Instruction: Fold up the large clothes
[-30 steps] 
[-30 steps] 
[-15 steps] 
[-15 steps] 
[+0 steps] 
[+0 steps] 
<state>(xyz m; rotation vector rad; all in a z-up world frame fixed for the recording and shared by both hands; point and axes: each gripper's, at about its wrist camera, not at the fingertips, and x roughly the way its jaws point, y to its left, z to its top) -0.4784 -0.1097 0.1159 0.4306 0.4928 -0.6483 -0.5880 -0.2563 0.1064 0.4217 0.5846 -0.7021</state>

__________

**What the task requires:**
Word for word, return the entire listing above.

**Solution:**
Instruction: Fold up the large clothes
[-30 steps] 
[-30 steps] 
[-15 steps] 
[-15 steps] 
[+0 steps] 
[+0 steps] 
<state>(xyz m; rotation vector rad; all in a z-up world frame fixed for the recording and shared by both hands; point and axes: each gripper's, at about its wrist camera, not at the fingertips, and x roughly the way its jaws point, y to its left, z to its top) -0.4784 -0.1097 0.1159 0.4306 0.4928 -0.6483 -0.5880 -0.2563 0.1064 0.4217 0.5846 -0.7021</state>

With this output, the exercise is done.